PROMPT —
Beneath this line are the data; copy exactly the part of them that opens with the line containing "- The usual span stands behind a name" and closes with the line containing "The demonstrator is", and only that part.

________________________________________

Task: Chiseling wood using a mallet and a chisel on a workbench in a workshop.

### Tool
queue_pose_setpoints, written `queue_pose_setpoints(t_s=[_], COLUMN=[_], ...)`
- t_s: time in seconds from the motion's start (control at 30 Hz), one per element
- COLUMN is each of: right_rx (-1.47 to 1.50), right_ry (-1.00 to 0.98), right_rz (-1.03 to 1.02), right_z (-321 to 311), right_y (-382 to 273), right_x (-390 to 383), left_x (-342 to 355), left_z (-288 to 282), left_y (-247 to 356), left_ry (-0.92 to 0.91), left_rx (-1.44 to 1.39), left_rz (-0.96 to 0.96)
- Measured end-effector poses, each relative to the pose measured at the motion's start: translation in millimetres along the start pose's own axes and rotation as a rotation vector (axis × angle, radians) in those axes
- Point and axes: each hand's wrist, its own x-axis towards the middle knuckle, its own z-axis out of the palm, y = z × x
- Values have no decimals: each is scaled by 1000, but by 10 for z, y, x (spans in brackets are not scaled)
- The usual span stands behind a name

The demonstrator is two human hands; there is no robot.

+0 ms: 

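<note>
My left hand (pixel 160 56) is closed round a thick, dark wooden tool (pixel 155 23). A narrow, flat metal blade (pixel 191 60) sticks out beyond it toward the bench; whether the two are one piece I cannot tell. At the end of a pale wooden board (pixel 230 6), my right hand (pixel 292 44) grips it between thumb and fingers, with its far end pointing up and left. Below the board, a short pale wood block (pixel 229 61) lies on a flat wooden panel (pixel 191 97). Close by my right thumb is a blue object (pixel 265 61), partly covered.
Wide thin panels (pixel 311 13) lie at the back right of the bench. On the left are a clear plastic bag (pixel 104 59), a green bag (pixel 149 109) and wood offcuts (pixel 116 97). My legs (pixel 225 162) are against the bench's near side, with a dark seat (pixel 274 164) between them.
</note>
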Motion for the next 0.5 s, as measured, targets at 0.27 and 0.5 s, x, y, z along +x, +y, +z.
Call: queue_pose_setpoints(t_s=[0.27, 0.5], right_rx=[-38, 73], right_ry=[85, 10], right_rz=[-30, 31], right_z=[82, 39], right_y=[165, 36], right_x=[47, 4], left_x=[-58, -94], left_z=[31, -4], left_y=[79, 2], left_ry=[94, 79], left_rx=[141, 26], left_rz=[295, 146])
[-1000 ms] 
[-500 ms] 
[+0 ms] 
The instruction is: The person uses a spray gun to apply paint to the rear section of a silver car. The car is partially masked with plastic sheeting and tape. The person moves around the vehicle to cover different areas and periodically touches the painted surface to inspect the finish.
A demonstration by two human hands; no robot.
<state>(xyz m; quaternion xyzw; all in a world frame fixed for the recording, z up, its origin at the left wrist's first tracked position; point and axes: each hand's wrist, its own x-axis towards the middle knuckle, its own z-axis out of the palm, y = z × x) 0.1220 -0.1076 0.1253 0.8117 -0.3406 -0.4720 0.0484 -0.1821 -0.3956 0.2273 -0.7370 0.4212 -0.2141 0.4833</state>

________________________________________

PROBLEM SOLUTION —
- The usual span stands behind a name

The demonstrator is two human hands; there is no robot.

No additional response is needed to complete this exercise.